Near the end of the six-day trial, at a recess prior to closing arguments, the parties had this
exchange with the court about proposed jury instructions:
Prosecutor: I would indicate, your Honor, at this time [that] the
[proposed] instructions only include felony murder and the
mandatory lesser, second-degree murder. I guess I wish to know
from defense if they’re going to make a request for manslaughter.
Because if they do, we would argue against it . . . .
Defense: I would make that request, your Honor. The facts as
presented would clearly support—the facts as presented by the
prosecutor in the case, your Honor, the fact that there is no evidence
of any weapon, that there was—if you take the testimony of the
medical examiner, that it was—he thought it was a fist or a punch
of some type that caused the initial injury. That there’s been no
evidence submitted about any—intentionally causing the death.

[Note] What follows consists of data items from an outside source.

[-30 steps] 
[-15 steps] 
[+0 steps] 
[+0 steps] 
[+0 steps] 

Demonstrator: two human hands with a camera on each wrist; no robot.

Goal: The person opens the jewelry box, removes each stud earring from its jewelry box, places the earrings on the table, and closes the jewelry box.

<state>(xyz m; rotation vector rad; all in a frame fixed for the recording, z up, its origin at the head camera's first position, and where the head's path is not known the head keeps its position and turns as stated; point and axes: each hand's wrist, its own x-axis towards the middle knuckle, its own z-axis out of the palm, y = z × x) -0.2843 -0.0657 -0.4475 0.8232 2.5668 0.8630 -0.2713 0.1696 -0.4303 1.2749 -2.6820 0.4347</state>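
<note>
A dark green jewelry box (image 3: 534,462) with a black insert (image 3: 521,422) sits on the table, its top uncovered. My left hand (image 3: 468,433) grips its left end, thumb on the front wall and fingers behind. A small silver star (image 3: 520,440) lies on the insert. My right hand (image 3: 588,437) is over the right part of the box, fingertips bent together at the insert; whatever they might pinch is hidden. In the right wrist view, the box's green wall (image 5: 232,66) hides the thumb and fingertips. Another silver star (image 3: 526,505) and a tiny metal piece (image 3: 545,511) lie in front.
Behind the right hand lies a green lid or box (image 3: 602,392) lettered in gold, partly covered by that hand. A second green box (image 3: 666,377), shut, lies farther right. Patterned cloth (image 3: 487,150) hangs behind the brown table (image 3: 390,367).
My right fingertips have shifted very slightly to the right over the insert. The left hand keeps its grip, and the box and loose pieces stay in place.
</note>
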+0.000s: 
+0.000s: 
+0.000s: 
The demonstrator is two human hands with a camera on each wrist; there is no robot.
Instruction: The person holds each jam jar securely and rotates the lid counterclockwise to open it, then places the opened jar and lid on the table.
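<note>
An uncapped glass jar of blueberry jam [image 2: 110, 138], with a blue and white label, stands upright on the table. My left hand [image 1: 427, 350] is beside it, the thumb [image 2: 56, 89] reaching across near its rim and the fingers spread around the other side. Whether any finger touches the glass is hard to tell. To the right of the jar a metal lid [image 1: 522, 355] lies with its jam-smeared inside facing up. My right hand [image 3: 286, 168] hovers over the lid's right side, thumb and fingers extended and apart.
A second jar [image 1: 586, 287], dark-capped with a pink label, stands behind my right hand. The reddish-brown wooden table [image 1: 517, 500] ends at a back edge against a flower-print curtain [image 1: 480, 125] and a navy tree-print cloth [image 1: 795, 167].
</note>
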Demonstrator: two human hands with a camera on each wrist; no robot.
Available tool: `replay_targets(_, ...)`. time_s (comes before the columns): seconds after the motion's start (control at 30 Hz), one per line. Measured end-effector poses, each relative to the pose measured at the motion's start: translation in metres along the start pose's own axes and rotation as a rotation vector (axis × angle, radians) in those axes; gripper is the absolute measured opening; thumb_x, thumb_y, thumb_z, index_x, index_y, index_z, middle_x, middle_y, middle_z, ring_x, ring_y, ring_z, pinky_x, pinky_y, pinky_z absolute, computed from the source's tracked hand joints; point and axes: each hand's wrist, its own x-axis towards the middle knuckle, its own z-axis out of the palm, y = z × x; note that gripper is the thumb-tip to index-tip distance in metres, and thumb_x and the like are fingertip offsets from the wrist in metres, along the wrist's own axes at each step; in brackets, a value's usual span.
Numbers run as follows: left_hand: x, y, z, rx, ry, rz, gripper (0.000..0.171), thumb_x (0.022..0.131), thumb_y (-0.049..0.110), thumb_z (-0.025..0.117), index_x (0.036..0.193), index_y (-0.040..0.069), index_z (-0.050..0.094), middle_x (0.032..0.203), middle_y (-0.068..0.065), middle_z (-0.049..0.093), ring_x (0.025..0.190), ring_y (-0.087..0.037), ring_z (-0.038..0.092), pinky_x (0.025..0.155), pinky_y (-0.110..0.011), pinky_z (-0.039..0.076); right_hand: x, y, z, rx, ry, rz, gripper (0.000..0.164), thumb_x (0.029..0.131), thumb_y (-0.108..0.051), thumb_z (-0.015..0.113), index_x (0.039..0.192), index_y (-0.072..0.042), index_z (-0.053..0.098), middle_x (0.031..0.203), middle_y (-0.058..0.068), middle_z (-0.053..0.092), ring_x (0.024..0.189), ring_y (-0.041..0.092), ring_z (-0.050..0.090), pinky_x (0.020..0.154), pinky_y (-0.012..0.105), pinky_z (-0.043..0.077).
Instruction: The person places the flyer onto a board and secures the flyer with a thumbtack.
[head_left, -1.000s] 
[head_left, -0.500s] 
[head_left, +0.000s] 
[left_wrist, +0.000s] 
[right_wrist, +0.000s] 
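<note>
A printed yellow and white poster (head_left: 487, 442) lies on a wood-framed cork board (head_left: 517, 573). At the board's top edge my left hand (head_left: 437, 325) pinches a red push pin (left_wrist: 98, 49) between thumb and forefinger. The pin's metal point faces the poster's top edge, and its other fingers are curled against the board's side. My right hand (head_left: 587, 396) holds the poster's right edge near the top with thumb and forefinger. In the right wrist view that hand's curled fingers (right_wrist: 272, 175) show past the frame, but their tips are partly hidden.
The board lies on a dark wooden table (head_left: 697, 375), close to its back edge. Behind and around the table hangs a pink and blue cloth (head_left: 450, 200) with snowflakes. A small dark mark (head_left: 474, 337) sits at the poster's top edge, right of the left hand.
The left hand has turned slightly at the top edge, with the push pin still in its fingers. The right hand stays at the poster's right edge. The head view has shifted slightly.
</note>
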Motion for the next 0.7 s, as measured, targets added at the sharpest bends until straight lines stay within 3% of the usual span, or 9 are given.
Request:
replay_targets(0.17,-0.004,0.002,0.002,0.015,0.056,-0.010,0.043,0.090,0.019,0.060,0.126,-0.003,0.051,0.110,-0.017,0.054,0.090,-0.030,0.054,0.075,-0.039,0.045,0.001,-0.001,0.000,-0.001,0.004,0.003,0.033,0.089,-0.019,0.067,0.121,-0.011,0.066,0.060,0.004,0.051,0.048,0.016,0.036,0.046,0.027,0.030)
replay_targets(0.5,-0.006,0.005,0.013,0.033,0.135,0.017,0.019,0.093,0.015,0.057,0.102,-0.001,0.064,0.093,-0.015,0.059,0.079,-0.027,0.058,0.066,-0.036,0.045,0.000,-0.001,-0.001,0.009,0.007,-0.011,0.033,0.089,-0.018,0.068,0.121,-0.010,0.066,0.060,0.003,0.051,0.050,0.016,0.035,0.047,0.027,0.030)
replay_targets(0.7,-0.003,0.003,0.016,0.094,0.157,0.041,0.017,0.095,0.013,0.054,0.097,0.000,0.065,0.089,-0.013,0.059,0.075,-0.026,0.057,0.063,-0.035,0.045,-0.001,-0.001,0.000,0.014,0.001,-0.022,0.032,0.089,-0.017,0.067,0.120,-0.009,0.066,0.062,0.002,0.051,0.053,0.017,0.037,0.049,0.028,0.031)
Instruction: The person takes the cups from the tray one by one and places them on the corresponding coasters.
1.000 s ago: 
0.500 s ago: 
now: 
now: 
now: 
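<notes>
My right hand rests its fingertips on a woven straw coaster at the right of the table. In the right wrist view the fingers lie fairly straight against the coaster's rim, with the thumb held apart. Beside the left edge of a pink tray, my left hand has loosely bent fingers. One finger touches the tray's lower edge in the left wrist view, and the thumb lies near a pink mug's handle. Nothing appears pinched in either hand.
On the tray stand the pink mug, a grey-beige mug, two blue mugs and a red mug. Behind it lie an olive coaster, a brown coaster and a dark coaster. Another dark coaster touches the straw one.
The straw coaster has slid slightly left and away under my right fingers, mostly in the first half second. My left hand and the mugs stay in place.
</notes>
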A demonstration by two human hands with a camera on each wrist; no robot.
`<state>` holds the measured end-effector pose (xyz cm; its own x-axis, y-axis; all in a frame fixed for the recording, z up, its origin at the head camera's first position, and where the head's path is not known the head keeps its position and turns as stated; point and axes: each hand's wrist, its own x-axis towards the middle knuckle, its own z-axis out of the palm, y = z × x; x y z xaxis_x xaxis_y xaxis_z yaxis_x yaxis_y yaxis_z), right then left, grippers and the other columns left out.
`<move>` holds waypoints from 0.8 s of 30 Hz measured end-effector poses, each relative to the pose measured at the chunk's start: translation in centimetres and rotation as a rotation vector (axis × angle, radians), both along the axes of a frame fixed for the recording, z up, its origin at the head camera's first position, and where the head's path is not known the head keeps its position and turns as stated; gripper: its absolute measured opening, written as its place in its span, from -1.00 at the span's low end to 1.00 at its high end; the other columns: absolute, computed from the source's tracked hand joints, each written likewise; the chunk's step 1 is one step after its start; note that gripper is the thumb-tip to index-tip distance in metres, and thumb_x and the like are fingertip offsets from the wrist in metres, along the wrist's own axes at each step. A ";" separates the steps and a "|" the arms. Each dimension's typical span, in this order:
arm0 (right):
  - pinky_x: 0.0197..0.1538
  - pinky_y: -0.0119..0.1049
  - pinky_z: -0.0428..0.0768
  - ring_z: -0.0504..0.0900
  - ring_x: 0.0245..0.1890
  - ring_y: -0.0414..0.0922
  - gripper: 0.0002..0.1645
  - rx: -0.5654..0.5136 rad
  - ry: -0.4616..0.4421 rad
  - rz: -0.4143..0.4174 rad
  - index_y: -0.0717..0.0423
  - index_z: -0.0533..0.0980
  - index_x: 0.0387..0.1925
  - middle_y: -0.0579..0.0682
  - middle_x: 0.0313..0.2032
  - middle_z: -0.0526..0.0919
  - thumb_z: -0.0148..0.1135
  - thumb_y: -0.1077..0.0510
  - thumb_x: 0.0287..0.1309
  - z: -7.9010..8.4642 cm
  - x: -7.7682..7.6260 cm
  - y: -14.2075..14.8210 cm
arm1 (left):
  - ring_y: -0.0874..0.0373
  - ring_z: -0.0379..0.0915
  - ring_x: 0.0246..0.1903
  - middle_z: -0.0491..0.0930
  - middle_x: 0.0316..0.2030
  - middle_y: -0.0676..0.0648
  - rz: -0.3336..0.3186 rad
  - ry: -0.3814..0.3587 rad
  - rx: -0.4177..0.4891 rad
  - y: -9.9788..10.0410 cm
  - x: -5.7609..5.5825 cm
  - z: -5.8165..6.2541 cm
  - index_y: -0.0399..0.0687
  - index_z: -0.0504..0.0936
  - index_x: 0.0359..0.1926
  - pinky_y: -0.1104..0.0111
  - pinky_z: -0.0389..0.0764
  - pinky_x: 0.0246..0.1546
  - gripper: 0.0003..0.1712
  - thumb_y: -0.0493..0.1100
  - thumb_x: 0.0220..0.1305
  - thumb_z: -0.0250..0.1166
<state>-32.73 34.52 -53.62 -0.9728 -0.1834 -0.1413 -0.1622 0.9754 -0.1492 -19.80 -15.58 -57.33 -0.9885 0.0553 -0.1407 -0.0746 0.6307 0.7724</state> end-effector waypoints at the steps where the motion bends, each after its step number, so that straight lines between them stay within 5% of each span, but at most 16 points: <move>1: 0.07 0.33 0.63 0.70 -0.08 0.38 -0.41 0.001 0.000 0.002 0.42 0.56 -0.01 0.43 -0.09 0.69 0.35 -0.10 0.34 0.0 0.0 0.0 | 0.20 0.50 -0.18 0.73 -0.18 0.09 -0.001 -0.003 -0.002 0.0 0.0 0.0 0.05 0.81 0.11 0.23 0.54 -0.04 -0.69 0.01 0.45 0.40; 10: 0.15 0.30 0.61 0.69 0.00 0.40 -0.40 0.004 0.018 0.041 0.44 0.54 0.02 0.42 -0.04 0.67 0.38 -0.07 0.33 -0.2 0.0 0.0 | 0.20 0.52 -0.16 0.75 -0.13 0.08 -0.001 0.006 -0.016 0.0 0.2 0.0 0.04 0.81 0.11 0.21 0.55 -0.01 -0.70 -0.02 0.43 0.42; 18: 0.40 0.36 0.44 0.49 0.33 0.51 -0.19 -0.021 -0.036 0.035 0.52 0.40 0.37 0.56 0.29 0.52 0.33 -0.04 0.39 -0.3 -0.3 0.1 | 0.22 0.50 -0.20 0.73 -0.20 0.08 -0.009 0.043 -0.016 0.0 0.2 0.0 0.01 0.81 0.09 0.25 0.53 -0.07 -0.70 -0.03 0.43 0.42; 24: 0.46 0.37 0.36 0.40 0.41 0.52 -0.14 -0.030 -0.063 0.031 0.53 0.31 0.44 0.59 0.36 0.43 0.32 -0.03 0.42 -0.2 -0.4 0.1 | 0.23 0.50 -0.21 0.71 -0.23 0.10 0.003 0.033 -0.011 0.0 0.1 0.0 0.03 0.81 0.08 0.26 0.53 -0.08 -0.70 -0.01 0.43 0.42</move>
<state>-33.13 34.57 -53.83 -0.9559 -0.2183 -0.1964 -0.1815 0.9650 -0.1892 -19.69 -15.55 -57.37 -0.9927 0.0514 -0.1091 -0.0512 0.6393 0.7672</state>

You know, a punch, where Mr. Bogucki fell and hit his head on the
floor, because of that, I think the manslaughter instruction would be
an appropriate request on defendant’s behalf.
Prosecutor: I would argue against it, your Honor. Manslaughter tends to
be one of these elements of heat of passion or negligence. This is a
specific intent crime, where somebody specifically went in, used
force to threaten and then to intimidate and to steal. As a result of
that, somebody then died.
That’s a completely different context than what
manslaughter is meant for. And therefore, even though there was—
I mean, I don’t see where negligence fits into it.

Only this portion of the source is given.